## TASK DIRECTIONS
Output should begin at the line holding "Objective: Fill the" and end at the last line of the entries; print those lines verbatim and no others.

## INPUT MATERIAL
'''

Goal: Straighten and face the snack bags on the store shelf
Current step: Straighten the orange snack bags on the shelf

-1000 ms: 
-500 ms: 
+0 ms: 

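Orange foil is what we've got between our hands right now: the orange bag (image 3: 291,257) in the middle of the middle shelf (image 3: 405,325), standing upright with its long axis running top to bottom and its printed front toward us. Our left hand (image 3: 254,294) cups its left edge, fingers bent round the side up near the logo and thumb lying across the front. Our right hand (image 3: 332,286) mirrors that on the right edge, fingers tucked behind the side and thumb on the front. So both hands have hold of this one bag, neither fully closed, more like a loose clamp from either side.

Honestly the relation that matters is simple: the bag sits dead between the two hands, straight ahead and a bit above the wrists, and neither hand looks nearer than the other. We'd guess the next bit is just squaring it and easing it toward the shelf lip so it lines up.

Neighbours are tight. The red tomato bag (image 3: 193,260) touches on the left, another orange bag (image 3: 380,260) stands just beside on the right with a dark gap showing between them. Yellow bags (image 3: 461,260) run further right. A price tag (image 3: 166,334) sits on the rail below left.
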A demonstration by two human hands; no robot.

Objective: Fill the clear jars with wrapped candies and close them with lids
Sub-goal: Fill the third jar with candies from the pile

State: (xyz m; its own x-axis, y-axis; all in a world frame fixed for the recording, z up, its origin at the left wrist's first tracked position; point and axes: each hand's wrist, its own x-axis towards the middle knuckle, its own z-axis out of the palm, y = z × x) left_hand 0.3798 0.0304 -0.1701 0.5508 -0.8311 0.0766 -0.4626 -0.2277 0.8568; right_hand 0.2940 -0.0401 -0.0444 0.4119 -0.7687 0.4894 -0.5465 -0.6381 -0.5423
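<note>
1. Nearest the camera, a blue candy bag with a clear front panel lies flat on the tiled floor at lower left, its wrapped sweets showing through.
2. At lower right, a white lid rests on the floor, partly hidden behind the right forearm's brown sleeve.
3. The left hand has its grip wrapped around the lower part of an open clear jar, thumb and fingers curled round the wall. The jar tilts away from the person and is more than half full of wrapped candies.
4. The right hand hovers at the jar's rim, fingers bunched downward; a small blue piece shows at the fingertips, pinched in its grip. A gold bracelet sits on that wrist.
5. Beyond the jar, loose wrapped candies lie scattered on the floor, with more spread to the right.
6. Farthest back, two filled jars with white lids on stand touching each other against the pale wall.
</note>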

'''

## RESULT BELOW
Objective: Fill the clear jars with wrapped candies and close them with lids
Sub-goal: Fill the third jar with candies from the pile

State: (xyz m; its own x-axis, y-axis; all in a world frame fixed for the recording, z up, its origin at the left wrist's first tracked position; point and axes: each hand's wrist, its own x-axis towards the middle knuckle, its own z-axis out of the palm, y = z × x) left_hand 0.3798 0.0304 -0.1701 0.5508 -0.8311 0.0766 -0.4626 -0.2277 0.8568; right_hand 0.2940 -0.0401 -0.0444 0.4119 -0.7687 0.4894 -0.5465 -0.6381 -0.5423
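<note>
1. Nearest the camera, a blue candy bag with a clear front panel lies flat on the tiled floor at lower left, its wrapped sweets showing through.
2. At lower right, a white lid rests on the floor, partly hidden behind the right forearm's brown sleeve.
3. The left hand has its grip wrapped around the lower part of an open clear jar, thumb and fingers curled round the wall. The jar tilts away from the person and is more than half full of wrapped candies.
4. The right hand hovers at the jar's rim, fingers bunched downward; a small blue piece shows at the fingertips, pinched in its grip. A gold bracelet sits on that wrist.
5. Beyond the jar, loose wrapped candies lie scattered on the floor, with more spread to the right.
6. Farthest back, two filled jars with white lids on stand touching each other against the pale wall.
</note>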

This output has come to an end.